Benefits Windfall Tossed by Supreme Court

     WASHINGTON (CN) – Retirees failed to persuade the Supreme Court on Monday that they and their families deserve permanent contribution-free health care benefits.
     Hobert Freel Tackett led the class action in Columbus, Ohio, against M&G Polymers USA after its December 2006 announcement that M&G retirees would need to start making health care contributions.
     After a bench trial, a federal judge said the retirees should get health care for life without contributions and ordered them reinstated to the post-2007 benefits plans.
     The 6th Circuit affirmed the permanent injunction in 2013, but the Supreme Court vacated that ruling Monday after taking up the case last year.
     “We interpret collective-bargaining agreements, including those establishing ERISA plans, according to ordinary principles of contract law, at least when those principles are not inconsistent with federal labor policy,” Justice Clarence Thomas wrote for the unanimous court, abbreviating the name of the Employee Retirement Income Security Act.
     The 6th Circuit’s ruling for the retirees had relied on the 1983 decision from a union’s case against Yard-Man Inc., “to conclude that, in the absence of extrinsic evidence to the contrary, the provisions of the contract indicated an intent to vest retirees with lifetime benefits,” Thomas noted.
     But the high court now clarified that “those inferences conflict with ordinary principles of contract law.”
     “As an initial matter, Yard-Man violates ordinary contract principles by placing a thumb on the scale in favor of vested retiree benefits in all collective-bargaining agreements,” Thomas wrote. “That rule has no basis in ordinary principles of contract law. And it distorts the attempt ‘to ascertain the intention of the parties.’ Yard-Man‘s assessment of likely behavior in collective bargaining is too speculative and too far removed from the context of any particular contract to be useful in discerning the parties’ intention.”
     Thomas also slammed the lower court for misapplying “other traditional principles of contract law, including the illusory promises doctrine.”
     In a concurring opinion, Justice Ruth Bader Ginsburg clarified what directions the lower court should take on remand, telling it to “examine the entire agreement to determine whether the parties intended retiree health-care benefits to vest.”
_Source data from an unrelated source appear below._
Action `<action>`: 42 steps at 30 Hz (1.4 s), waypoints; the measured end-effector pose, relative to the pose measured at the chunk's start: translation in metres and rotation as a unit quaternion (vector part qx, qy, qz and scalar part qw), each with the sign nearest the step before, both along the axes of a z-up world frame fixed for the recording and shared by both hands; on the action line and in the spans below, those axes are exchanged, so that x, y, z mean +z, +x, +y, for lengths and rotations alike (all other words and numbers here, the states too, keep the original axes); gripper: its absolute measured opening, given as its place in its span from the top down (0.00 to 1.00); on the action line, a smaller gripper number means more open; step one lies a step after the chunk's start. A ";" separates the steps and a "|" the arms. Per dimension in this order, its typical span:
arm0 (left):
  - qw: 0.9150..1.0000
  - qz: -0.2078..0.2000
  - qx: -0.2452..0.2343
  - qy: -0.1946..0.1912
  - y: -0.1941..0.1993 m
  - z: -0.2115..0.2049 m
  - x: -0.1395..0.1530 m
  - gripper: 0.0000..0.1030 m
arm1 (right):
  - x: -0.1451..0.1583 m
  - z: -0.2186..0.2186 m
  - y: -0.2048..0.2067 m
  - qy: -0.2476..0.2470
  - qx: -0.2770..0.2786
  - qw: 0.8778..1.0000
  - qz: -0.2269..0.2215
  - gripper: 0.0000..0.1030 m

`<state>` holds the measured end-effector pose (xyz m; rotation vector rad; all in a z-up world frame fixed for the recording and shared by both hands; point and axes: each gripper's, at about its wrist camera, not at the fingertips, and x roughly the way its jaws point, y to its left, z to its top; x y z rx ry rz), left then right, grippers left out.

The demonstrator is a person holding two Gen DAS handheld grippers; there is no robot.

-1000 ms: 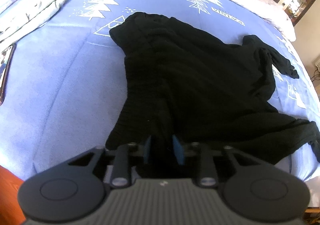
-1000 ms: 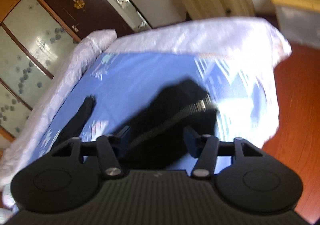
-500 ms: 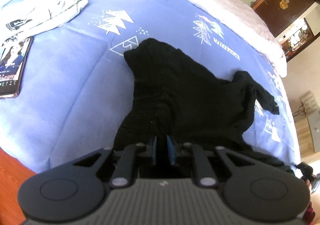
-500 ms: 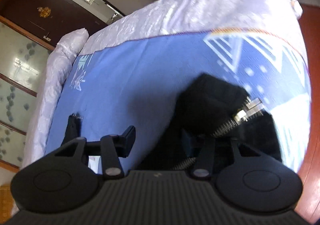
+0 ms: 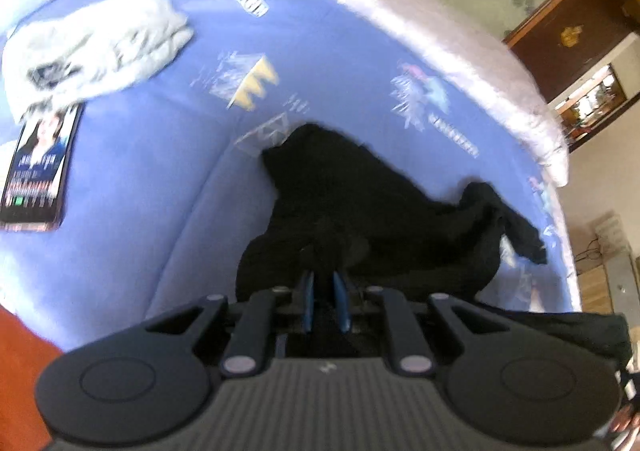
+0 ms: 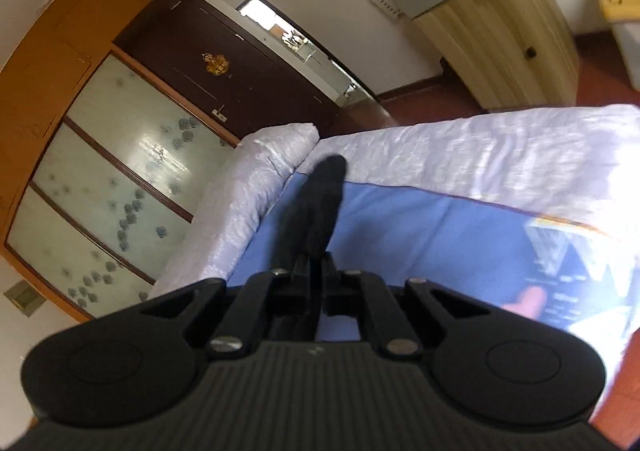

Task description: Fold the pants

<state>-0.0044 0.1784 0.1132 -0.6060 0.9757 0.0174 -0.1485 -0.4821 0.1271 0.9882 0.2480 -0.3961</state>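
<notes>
Pants, black, are bunched up on the blue bed in the left wrist view, one leg trailing off toward the bed's right edge. Left claw is clamped on a pinch of the fabric right at the near edge, cloth pulled up into a little peak between the blue pads. A phone and a grey folded garment sit well off to the left, out of the way.

Right wrist view: right claw has its jaws pressed together on another bit of the pants, which stands up in front of it as a dark strip, with the bed below.

What worries me: both grips look like small pinches of a slippery heap, so one could slip out if the claws pull apart hard. Also can't tell if each claw has a matching corner, so the spread may come out twisted.
</notes>
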 end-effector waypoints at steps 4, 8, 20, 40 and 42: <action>0.999 0.044 -0.025 0.017 0.005 -0.007 -0.032 0.78 | -0.080 -0.001 -0.003 0.016 -0.020 0.992 0.120 0.91; 0.997 0.074 -0.010 0.023 -0.002 -0.006 -0.052 0.70 | -0.137 -0.004 -0.024 0.089 -0.061 0.986 0.126 0.84; 0.999 0.018 -0.023 0.042 -0.018 0.008 -0.045 0.46 | -0.069 0.037 -0.002 -0.018 -0.044 0.996 0.070 0.61; 0.961 -0.025 -0.102 0.257 0.181 -0.035 -0.090 0.74 | -0.127 0.232 0.180 -0.001 0.304 0.944 0.129 0.59; 0.955 -0.066 -0.057 0.283 0.185 -0.020 -0.060 0.74 | -0.125 0.233 0.185 0.003 0.303 0.944 0.131 0.59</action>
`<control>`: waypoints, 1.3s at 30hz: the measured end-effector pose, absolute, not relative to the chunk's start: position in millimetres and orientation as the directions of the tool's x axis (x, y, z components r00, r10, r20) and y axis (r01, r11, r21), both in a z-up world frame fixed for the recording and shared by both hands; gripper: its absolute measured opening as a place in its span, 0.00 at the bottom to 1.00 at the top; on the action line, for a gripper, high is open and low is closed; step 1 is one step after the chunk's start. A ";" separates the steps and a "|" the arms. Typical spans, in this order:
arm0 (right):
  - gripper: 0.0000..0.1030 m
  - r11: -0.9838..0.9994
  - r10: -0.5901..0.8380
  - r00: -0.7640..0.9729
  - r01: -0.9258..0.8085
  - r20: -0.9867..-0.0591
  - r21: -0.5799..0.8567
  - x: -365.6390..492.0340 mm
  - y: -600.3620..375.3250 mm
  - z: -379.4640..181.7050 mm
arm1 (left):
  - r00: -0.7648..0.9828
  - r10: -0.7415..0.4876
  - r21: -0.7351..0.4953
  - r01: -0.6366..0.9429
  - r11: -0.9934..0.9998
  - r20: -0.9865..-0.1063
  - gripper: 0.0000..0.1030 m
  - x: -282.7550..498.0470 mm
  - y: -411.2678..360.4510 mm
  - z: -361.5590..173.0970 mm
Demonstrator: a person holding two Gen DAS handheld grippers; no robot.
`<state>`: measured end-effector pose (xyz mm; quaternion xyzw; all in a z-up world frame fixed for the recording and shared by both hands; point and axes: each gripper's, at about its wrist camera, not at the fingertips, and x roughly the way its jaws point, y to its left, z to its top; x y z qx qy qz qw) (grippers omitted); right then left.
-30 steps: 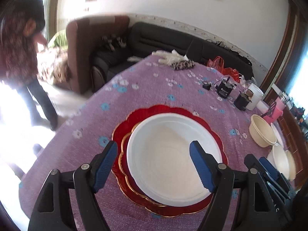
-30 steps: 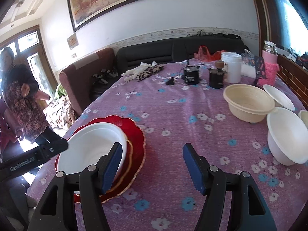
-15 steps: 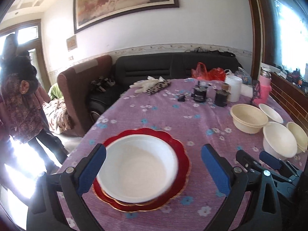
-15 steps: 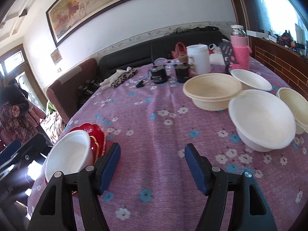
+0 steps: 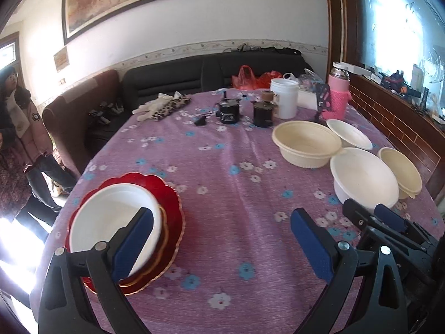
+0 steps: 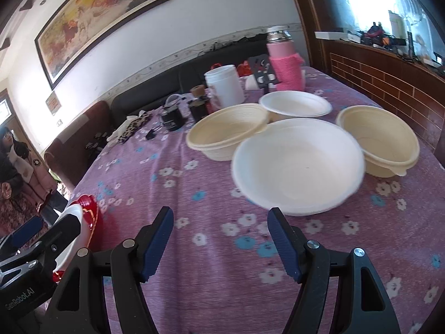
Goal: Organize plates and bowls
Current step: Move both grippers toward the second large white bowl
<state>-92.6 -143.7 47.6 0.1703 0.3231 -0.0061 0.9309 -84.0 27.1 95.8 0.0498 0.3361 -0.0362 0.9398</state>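
Right wrist view: right gripper (image 6: pixel 219 239) half open and empty, just short of the white bowl (image 6: pixel 299 164); left gripper (image 5: pixel 219 246) wide open, empty, beside the stacked bowl (image 5: pixel 111 217) on red plate (image 5: pixel 169 194); next, probably clamp the white bowl's rim for stacking.

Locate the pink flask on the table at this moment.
In the right wrist view the pink flask stands upright at the far end of the table, right of the white tub and beyond the white plate.
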 end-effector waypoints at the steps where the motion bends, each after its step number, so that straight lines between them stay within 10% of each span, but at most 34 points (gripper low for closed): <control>1: 0.72 0.941 0.091 0.792 0.130 -0.603 0.312 -94.9 -149.0 47.4 | 0.768 -0.039 0.069 0.108 0.992 -0.639 0.96 -83.1 22.7 94.9; 39: 0.72 0.826 0.042 0.740 0.352 -0.671 0.440 -62.9 -276.6 9.8 | 0.467 -0.279 -0.189 0.230 0.955 -0.839 0.95 49.5 -96.5 27.2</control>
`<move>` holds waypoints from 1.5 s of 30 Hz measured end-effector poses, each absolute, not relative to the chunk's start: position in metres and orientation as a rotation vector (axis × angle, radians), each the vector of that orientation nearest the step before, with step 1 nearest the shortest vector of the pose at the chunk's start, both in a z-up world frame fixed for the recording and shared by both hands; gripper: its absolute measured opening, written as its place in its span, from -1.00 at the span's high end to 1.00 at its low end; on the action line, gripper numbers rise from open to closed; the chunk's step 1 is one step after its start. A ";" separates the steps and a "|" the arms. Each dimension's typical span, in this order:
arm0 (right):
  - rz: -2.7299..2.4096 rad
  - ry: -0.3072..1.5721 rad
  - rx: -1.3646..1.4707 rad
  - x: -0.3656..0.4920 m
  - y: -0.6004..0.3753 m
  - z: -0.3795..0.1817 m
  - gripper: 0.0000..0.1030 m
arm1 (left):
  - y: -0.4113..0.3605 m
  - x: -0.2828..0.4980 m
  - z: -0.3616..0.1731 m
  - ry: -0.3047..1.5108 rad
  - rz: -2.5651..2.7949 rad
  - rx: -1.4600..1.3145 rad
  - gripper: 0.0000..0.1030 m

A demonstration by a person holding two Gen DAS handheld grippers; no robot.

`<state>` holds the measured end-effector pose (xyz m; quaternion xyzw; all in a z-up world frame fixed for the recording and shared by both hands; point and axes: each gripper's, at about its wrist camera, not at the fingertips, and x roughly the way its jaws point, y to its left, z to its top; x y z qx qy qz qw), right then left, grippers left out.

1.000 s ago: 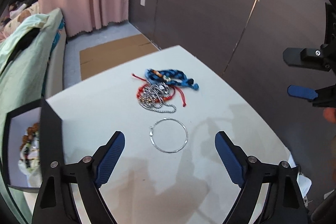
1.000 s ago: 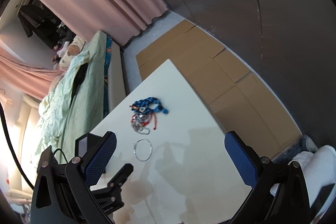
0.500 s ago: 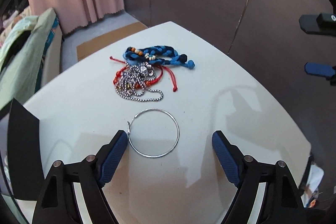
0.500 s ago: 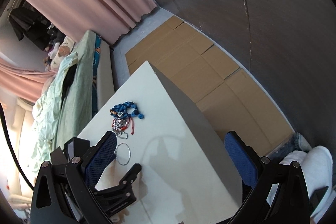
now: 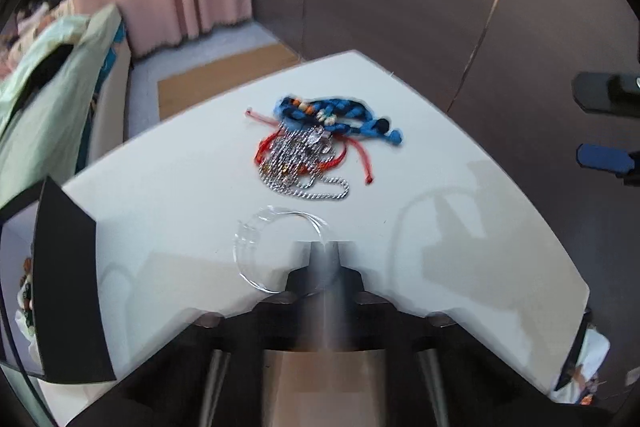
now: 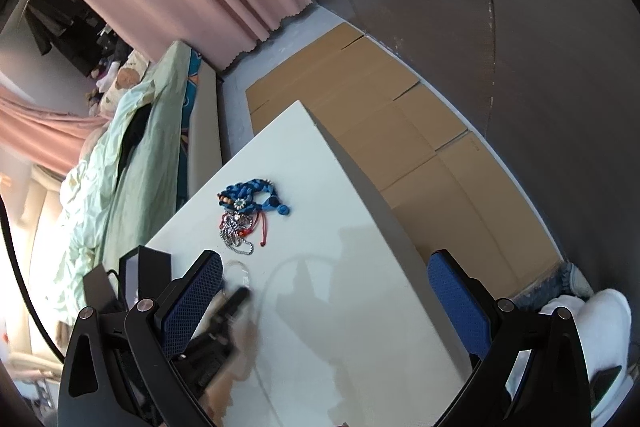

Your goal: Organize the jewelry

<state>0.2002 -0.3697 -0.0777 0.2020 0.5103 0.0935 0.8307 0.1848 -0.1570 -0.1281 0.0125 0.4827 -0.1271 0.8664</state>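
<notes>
A thin silver hoop (image 5: 256, 251) lies blurred on the white table (image 5: 180, 195), right at my left gripper (image 5: 325, 263). The left jaws have come together at the hoop's near right rim and look shut on it; motion blur hides the contact. Beyond it lies a tangle: a silver chain (image 5: 304, 167), a red cord (image 5: 360, 159) and a blue braided bracelet (image 5: 340, 115). My right gripper (image 6: 324, 303) is open and empty above the table; the tangle (image 6: 248, 211) and the hoop (image 6: 238, 271) show below it.
A black jewelry box (image 5: 60, 283) with beaded pieces inside stands open at the table's left edge. A bed with green bedding (image 6: 120, 155) lies beyond the table. Flattened cardboard (image 6: 380, 131) covers the floor by the dark wall.
My left gripper has closed from wide open onto the hoop's rim and moved forward. The right gripper has shifted a little and stays open.
</notes>
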 end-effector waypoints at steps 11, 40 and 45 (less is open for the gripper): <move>0.234 1.106 0.388 0.207 -0.348 -0.084 -1.00 | -0.140 0.189 -0.109 0.976 -0.291 -0.053 0.97; 0.239 1.094 0.384 0.210 -0.350 -0.078 -1.00 | -0.128 0.207 -0.137 0.983 -0.094 0.036 0.01; 0.243 1.099 0.370 0.211 -0.344 -0.080 -1.00 | -0.130 0.206 -0.136 0.989 -0.112 0.041 0.01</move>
     “Because the retirees have a vested, lifetime right to a monthly pension, a provision stating that retirees ‘will receive’ health-care benefits if they are ‘receiving a monthly pension’ is relevant to this examination,” the opinion continues. “So is a ‘survivor benefits’ clause instructing that if a retiree dies, her surviving spouse will ‘continue to receive [the retiree’s health-care] benefits … until death or remarriage.’ If, after considering all relevant contractual language in light of industry practices, the Court of Appeals concludes that the contract is ambiguous, it may turn to extrinsic evidence – for example, the parties’ bargaining history. The Court of Appeals, however, must conduct the foregoing inspection without Yard-Man‘s ‘thumb on the scale in favor of vested retiree benefits.'”
     Justices Stephen Breyer, Sonia Sotomayor and Elena Kagan joined Ginsburg.